Currently experiencing slow query responses on a specific interface on my nameserver. I'm running BIND on a physical server with one network card. This network card is leveraged by the interface eth0, and also by the virtual interface eth0:1. They both have an address in the same subnet.
BIND is listening on all IPv4 interfaces, and has some very basic options set. There are no other performance / network related options set in any other included configuration file.
listen-on { any;};
listen-on-v6 port 53 { ::1; };
directory "/var/named";
dump-file "/var/named/data/cache_dump.db";
statistics-file "/var/log/named/named.stats";
memstatistics-file "/var/named/data/named_mem_stats.txt";
When I query against the address on the primary interface eth0, I get a delayed response of around three seconds or above normally. This even applies when querying from the box itself against the address (not the loopback). When querying the other private IP address assigned to the virtual interface eth0:1, no problem with performance is encountered and the response is always under one second.
Analysing performance statistics, it would seem that the box is not under load and memory isn't being maxed out. I've also got another nameserver set up as a slave to this one, on the same network with a near identical network setup bar addressing, and have no performance problems querying it's main interface (with it also having a virtual interface with identical configuration). Zones I'm querying for are authoritative, so there is no delay in looking up the records elsewhere. I'm also able to confirm that the query is received almost instantly by the server regardless of where it originates from, and the delay occurs between the query being received and a response being sent (identified through tcpdump).
If there's any information that would be useful to have, please rather than downvoting me for missing it in my post, please just leave a comment below and I'm happily provide any helpful details I can. Any suggestions on how best to troubleshoot a problem of this nature, or ideas on what the potential causes could be, would be very much appreciated.
BIND version is 9.3.6-P1-RedHat-9.3.6-25.P1.el5_11.11. I've recently updated to this, but I'm unsure whether these performance issues came about following the upgrade, or whether they existed prior to it.

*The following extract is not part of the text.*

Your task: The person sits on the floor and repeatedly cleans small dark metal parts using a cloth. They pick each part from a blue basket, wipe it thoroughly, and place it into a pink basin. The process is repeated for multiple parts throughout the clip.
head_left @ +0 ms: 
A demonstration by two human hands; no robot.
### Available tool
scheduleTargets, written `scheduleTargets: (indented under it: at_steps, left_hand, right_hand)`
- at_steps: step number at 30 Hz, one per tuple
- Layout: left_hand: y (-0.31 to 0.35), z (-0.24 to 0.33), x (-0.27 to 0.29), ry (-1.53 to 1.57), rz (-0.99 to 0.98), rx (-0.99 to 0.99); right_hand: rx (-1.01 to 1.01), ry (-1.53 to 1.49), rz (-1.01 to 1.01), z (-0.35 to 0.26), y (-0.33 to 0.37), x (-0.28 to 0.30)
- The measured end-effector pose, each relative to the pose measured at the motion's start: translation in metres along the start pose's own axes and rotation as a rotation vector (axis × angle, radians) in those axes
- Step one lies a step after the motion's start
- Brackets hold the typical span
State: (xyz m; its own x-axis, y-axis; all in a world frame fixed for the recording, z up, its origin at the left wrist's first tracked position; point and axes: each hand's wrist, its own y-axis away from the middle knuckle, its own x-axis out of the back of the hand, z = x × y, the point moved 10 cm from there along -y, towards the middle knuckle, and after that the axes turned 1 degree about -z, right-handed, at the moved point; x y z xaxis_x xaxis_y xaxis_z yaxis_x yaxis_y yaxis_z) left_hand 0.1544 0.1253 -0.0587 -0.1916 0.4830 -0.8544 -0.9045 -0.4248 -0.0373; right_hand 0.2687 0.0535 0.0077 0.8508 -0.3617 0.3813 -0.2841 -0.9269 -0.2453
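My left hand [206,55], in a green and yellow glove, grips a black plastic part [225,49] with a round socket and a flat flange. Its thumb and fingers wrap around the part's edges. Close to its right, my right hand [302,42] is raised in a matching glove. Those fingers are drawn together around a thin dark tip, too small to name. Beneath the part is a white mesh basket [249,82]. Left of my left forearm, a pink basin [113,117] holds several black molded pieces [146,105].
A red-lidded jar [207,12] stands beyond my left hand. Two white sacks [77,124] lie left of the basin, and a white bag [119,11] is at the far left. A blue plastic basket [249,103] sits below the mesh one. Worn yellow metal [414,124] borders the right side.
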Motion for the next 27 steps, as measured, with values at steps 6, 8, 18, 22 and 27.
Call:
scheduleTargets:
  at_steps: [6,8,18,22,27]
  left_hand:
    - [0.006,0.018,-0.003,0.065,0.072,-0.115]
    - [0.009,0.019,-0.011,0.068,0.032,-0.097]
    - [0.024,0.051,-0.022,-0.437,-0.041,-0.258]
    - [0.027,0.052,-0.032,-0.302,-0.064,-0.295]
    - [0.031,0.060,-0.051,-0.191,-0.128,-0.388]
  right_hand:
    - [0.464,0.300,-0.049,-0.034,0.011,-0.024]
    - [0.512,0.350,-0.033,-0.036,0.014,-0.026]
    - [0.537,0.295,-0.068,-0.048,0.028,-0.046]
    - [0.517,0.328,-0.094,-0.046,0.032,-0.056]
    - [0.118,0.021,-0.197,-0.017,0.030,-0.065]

EDIT: Dig output as requested. Removed domain name being queried and target server.
Also worth noting that sometimes the requests do just timeout completely. It's quite intermittent, with occasional replies under two seconds, but mostly over three with the occasional timeout as mentioned.
[root@hugh-host-01 ~]# dig REMOVED @REMOVED
; <<>> DiG 9.9.4-RedHat-9.9.4-38.el7_3 <<>> REMOVED @REMOVED
;; global options: +cmd
;; Got answer:
;; ->>HEADER<<- opcode: QUERY, status: NOERROR, id: 52129
;; flags: qr aa rd; QUERY: 1, ANSWER: 1, AUTHORITY: 3, ADDITIONAL: 4
;; WARNING: recursion requested but not available
;; OPT PSEUDOSECTION:
; EDNS: version: 0, flags:; udp: 4096
;; QUESTION SECTION:
;REMOVED. IN A
;; ANSWER SECTION:
REMOVED. 5 IN A REMOVED
;; AUTHORITY SECTION:
REMOVED. 5 IN NS REMOVED.
REMOVED. 5 IN NS REMOVED.
REMOVED. 5 IN NS REMOVED.
;; ADDITIONAL SECTION:
REMOVED. 5 IN A REMOVED
REMOVED. 5 IN A REMOVED
REMOVED. 5 IN A REMOVED
;; Query time: 3633 msec
;; SERVER: REMOVED#53(REMOVED)
;; WHEN: Sat Jan 07 00:49:01 GMT 2017
;; MSG SIZE rcvd: 155
Thanks for your time,
Hugh